The early objection to IP telephony was that the voice quality would not be
acceptable for business communication. With few exceptions, the IT managers with whom I
spoke are satisfied with the voice quality their systems produce, noting few to zero
complaints from end users. In some cases, interoffice calls take place over the public
Internet, and still deliver acceptable service. In almost all cases, the IP network is
shared by voice and data applications still maintaining acceptable service.
Gateways are not commodities. IT managers value some key features. For example,
one Starvox StarGate system user with whom I spoke
is very pleased with the gateways Failsafe and Fallback features. The StarGate
system constantly monitors the quality of service (QoS) through the gateways,
automatically diverting calls that exceed a configurable quality threshold to a PSTN
backup. Calls get diverted less than 5 percent of the time. All calls receive a
predictable service level, even with networks sharing voice and data traffic.
One multinational company I surveyed is replacing a worldwide frame relay network
with an IP-based virtual private network (VPN). It replaced a 96 Kbps CIR/384 Kbps
burst-frame relay connection between the United States and Singapore with a firewall and
T1 connection to the public Internet in Singapore. (The U.S. headquarters already had a
similar configuration.) The company has IP telephony gateways in both locations. Besides
expanding its capacity and giving Singapore users higher-bandwidth Internet access, the
company is saving $90K per year on this single link. Replicated throughout its global
network, IP telephony and IP VPN will deliver better service and save more than $1 million
in service costs per year.
The company did need to change ISPs in Singapore when its original one could not
deliver the predictable bandwidth required. But the end users are now satisfied with the
voice quality going over the public Internet via firewalls.

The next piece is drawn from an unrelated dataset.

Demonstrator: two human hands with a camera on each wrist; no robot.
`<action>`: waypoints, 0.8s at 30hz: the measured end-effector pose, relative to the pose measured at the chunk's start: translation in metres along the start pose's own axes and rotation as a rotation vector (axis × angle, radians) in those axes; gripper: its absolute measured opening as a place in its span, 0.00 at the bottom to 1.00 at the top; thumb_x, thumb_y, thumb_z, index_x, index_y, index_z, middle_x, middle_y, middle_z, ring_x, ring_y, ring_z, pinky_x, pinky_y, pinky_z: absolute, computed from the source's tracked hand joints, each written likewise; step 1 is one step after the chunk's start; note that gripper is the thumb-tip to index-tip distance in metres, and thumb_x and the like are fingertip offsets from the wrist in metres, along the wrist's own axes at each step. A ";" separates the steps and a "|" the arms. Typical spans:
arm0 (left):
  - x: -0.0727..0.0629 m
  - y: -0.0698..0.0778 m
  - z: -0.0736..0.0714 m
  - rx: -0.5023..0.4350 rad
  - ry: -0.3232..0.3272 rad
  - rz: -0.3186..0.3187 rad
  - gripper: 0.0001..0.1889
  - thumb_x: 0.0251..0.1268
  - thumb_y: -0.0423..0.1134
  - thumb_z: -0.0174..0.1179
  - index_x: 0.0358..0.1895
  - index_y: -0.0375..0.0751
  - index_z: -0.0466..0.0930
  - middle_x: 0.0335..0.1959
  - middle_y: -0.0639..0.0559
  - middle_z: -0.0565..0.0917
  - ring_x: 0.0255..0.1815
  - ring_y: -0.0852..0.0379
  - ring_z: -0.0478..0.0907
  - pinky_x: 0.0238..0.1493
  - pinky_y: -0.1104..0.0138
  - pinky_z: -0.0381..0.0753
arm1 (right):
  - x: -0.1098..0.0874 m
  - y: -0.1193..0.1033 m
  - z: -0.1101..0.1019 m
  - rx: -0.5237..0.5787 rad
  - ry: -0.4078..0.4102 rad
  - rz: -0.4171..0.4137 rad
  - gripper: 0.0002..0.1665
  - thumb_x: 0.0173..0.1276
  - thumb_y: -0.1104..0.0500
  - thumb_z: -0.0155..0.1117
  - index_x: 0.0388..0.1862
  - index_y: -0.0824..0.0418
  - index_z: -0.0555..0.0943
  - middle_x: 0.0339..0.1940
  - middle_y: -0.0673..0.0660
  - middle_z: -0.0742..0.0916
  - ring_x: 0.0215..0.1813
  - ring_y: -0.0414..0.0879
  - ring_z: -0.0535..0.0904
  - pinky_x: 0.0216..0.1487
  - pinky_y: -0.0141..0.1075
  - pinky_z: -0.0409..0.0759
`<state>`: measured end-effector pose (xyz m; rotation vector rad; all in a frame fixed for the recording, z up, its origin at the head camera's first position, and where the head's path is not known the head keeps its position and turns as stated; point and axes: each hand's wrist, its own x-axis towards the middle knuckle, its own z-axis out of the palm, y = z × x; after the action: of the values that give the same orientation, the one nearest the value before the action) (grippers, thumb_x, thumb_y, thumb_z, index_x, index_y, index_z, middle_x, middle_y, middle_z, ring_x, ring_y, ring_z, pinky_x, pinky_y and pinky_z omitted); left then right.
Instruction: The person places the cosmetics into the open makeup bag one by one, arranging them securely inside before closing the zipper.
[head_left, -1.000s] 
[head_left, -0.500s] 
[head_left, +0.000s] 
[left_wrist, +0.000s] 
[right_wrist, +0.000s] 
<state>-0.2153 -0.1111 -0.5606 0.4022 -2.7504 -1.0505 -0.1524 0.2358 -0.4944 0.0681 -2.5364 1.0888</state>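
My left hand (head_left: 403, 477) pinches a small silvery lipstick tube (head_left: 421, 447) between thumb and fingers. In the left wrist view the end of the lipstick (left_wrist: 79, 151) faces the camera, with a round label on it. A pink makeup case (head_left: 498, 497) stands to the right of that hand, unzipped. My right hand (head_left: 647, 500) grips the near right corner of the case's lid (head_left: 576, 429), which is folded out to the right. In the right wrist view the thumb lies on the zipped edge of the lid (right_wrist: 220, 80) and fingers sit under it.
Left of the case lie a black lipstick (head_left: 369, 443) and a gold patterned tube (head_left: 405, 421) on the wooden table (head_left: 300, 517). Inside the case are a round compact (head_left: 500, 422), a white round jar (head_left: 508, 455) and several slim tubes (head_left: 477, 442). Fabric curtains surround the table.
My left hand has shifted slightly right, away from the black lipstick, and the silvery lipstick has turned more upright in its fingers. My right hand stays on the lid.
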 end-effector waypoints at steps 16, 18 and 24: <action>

Another company wanted to offer customers the ability to speak to customer
service representatives using a Web browser. Since the companys IT department had
neither the budget nor the time to install a gateway, the company turned to another
solution. They were able to quickly and effectively add a click-to-talk feature to their
Web site by outsourcing the service via a WebDialogs
server. A service provider hosts the gateway, directing the inbound calls to the
companys ACD for answer by the next available agent.
The telecom managers with whom I spoke are knowledgeable and enthusiastic about
IP telephony. Besides saving money, telecom managers are keenly aware of the communication
convergence advantage, and eager to evolve their knowledge and skills to include the new
world of packet voice communication.
In the early days of IP telephony, every conference organizer wanted to hear from real
people using the technology. I sat through many talks from IT managers considering using
IP telephony. Three years later, you cannot throw a stone without hitting someone who
really is using IP telephony and enjoying all the benefits it delivers.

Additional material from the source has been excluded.